⟨
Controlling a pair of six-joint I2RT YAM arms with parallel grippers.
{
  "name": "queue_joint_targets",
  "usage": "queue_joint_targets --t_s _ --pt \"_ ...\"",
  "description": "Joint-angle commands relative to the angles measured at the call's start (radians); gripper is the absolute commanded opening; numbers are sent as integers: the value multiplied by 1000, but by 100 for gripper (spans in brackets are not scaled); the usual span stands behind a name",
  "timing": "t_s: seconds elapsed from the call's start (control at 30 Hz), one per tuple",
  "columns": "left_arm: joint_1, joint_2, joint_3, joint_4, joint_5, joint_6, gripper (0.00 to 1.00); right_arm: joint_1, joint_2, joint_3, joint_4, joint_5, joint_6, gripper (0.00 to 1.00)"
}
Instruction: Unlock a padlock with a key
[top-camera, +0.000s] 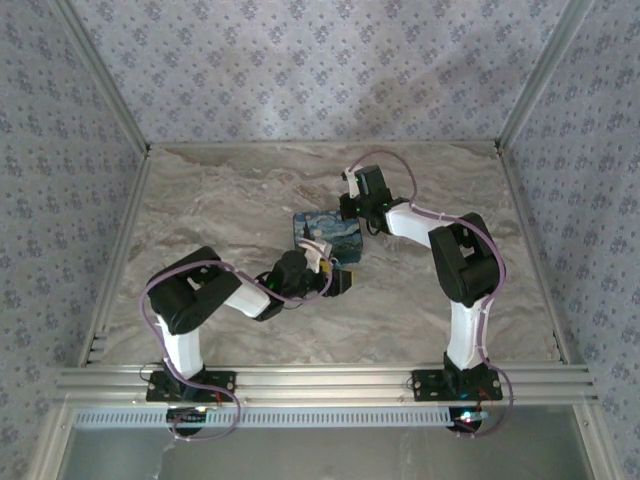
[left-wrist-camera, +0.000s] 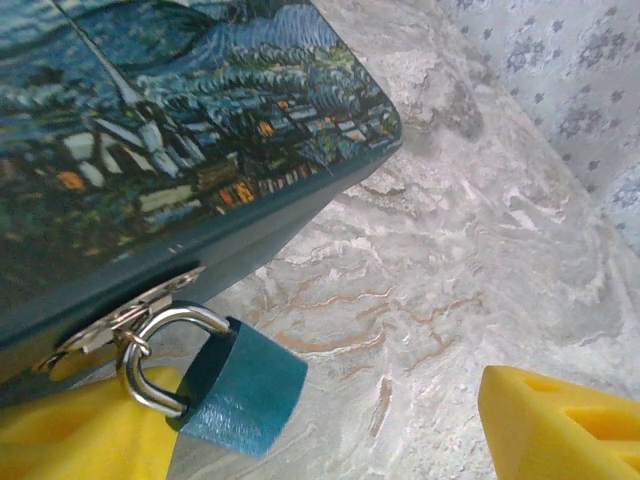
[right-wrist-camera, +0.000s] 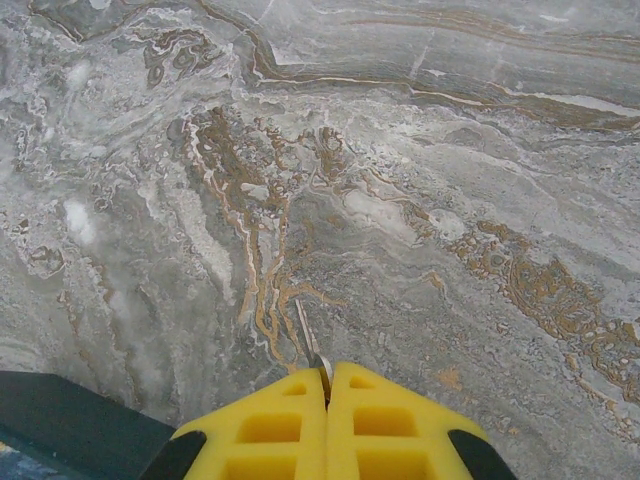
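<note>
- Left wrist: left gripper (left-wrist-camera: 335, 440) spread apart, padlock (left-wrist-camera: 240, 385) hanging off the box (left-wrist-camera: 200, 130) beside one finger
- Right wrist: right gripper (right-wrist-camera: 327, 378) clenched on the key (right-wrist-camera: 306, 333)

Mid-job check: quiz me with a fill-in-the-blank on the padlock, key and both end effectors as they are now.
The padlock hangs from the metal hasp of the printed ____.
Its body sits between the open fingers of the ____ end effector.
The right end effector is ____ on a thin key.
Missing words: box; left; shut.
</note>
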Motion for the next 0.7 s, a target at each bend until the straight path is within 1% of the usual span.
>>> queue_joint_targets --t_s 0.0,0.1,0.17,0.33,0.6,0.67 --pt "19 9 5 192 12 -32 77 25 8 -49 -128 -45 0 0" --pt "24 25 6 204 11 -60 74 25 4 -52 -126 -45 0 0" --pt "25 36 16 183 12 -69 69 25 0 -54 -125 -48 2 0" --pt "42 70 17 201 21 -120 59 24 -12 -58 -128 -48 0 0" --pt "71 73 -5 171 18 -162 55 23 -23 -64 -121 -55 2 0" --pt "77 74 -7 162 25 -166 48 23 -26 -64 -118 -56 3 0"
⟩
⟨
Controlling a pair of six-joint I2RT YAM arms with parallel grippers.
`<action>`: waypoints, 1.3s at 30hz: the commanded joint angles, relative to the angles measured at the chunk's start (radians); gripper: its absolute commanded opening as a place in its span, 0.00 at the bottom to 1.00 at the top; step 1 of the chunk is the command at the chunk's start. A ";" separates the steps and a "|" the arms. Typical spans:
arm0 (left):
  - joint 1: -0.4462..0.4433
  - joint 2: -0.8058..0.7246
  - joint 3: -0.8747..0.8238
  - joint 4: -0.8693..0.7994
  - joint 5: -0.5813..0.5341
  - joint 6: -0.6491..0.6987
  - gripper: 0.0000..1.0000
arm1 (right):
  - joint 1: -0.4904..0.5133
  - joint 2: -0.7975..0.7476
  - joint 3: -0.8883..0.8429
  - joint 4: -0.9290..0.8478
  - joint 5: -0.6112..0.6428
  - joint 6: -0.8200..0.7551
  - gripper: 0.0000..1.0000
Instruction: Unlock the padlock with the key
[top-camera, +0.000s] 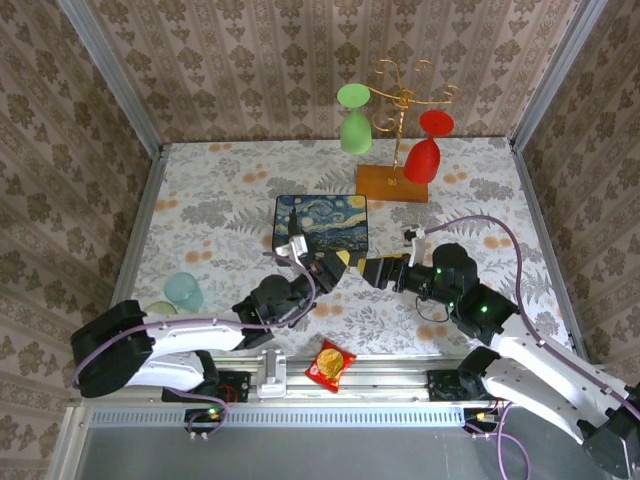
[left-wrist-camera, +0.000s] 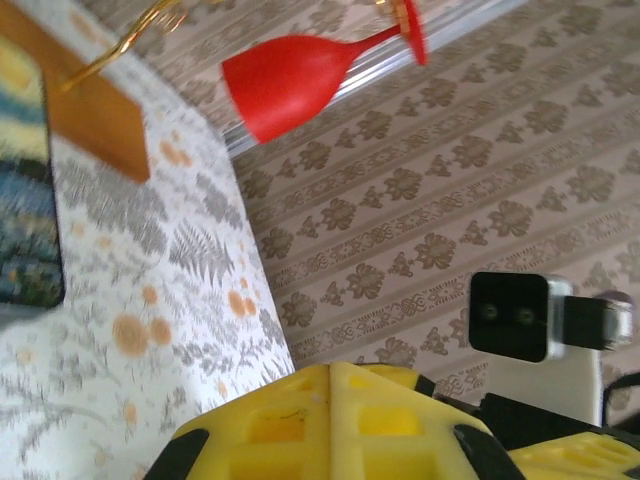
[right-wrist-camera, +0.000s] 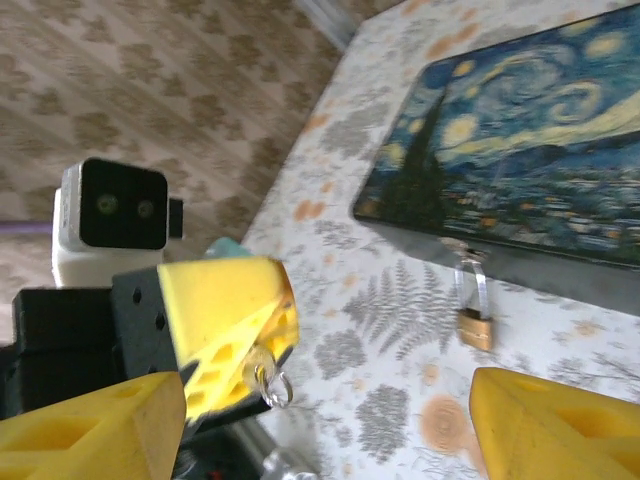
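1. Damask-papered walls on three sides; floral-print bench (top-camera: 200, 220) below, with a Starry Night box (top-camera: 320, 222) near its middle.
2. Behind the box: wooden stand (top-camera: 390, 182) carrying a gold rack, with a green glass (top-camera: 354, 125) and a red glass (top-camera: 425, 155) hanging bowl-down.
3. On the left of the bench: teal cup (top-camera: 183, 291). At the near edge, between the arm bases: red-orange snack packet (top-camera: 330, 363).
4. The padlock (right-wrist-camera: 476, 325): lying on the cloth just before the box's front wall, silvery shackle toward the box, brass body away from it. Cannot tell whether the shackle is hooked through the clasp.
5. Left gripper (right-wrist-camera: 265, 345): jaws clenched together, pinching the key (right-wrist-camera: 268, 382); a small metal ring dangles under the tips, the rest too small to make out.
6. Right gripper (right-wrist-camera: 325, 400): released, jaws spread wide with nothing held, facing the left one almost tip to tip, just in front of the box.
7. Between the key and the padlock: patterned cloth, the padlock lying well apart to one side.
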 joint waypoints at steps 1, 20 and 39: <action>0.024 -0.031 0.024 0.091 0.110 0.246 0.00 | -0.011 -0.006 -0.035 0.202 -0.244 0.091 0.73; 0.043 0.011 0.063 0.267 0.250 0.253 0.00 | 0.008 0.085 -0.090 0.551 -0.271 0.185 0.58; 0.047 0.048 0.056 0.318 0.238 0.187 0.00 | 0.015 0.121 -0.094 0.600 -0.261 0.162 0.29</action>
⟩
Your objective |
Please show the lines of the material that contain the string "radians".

Answer for this exercise |
  "description": "Joint-angle commands relative to the angles measured at the call's start (radians); gripper is the absolute commanded opening; numbers are sent as integers: the value multiplied by 1000, but by 100 for gripper (spans in brackets are not scaled); the usual span stands behind a name",
`<action>`: waypoints, 1.3s at 30hz: the commanded joint angles, relative to the angles measured at the chunk's start (radians); gripper: its absolute commanded opening as a place in its span, 0.00 at the bottom to 1.00 at the top; step 1 of the chunk is the command at the chunk's start. A ";" separates the steps and a "|" the arms. Typical spans:

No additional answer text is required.